Written as evidence of lived experience for the Building Leadership for Inclusion workstream, Senior Programme Lead Lizzy Stillibrand tells us more about leadership as a young female within the NHS...
I am an NHS leader. A blunt statement but one I have to remind myself of as I sit down to write this story, in actual fact I’m often described as a “senior leader” something I find even harder to remember. My experience of leadership in the NHS has been variable; I’ve worked with great leaders, just about alright leaders and some pretty awful ones. All of this has had an effect on the kind of leader I am now, where I came from and where I want to be.
I am a woman. Keeping with the theme of stating the obvious, this is another label I have to actively keep in mind. I initially thought this is what I’d talk about, my lived experience as a female leader in the NHS, but in reality this has never been a big issue for me personally. It’s always present and gendered assumptions of characteristics, strengths and even potential have played a part in my career so far as well as the leadership approaches I have experienced and enacted myself.
I am 30 years old. This one is a little different, I don’t often forget how old I am but I do forget that for other people this statement might be more accurately written as “I am only 30 years old”. A seemingly innocent four letter word, only, but it comes with a lot of unspoken meaning and it’s that I’d like to talk about.
I am an NHS leader, I am a woman and I am 30 years old.
Unsurprisingly this is the oldest I have been (so far) and to me, the 30 years of life I have under my belt feel pretty long and full. In my career I haven’t felt like I’m missing an intrinsic secret ingredient only revealed to those over a certain age.
What I have felt however is the need to prove this to others I’ve come across. Sometimes it is exactly that, a feeling. Sometimes it’s a direct comment, or a little four letter word used as a qualifier. Either way, the result is the same, because of my age I’m left defending my competence, my potential or even my reason for being round the metaphorical table.
When I was a Graduate Trainee, I was expected to be young and a bit naïve. You’re a trainee, doing a job but not a real one as a proper manager or leader , you’re an emerging leader, a trainee. In fact, I was able to use my comparatively young age to my advantage, asking the daft questions and using my lack of experience to learn as much I could in the two short years I was on the scheme.

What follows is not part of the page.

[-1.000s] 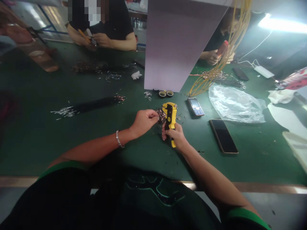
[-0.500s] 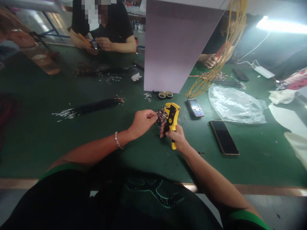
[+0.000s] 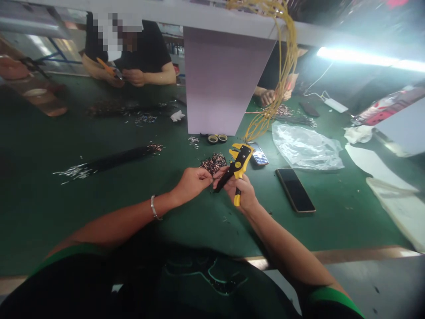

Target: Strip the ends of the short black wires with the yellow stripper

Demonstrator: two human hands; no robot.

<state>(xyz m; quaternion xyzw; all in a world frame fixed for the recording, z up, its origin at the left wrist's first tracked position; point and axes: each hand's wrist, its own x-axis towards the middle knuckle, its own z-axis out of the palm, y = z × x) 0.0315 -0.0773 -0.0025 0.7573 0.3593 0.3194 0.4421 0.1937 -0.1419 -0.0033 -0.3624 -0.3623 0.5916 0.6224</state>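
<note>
Left hand (image 3: pixel 190 185) has moved, finger and thumb pinched, contents unclear, to the near edge of the wire pile (image 3: pixel 214 163); right hand (image 3: pixel 247 194) grips yellow pliers (image 3: pixel 239 165) right of it, handles now spread wider, apparently unsqueezed.

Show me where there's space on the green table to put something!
One bare patch lies between the long wire bundle and left forearm. Another, with a few specks, lies between the black phone and the table's front edge. It's crowded around the left hand, right hand, wire pile and keypad phone.
</note>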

Even though I was able to find a positive, I would still rather it was not an issue. The time spent figuring out how I’d work with and around a perceived hindrance to me performing well could have been better spent looking at something I had any influence over – or even something related to my development as a leader and not just the normal ageing process of a human being.
And this has continued to be a theme throughout my career – my age was an issue. Whether for good or bad, it was still there. It was noticed. I had to actively think about how to make up for the fact that I was only twenty something, that I’d only been in the NHS since 2009 and that I’ll understand when I’m older or maybe when I’ve been doing it for a bit longer.
I felt frustrated that I was often dismissed based on something as arbitrary as age and if I’m honest, slightly offended that people thought it was okay to comment on my age. There hasn’t been a single time in my work life where I’ve thought it would be okay say “aren’t you a bit old to be doing a job like that”.
It is less of a problem than it has been in some of my other jobs; I’m older (which helps), I work in a different environment and a different organisation. However it is still an issue. I’ve still not hit that magical threshold, the undefined moment when I’ve put in the right amount of time, earnt my stripes and become that mythical creature – a real adult.
I've had conversations with colleagues about how they feel uncomfortable being managed by someone my age. I still have to deal with the four letter word. I get a different reaction from some members of the team than my peers. I’m still judged on my appearance (did I mention that I’m also the proud owner of a young face and a plethora of freckles?) before I’ve even contributed to the discussion. I still get unwelcome comments on my age. I still get told I’ll understand when I’m older.
But what is different is that I’ve reached a point where I’m comfortable with the kind of leader I want to be and also where I am at the moment. I know what I’m good at and where I need to develop and my age doesn’t feature in this equation. I’ve learnt to focus on my leadership skills and ability instead. It is here I can make the difference, no matter what I do in reality my age will change at the same pace either way!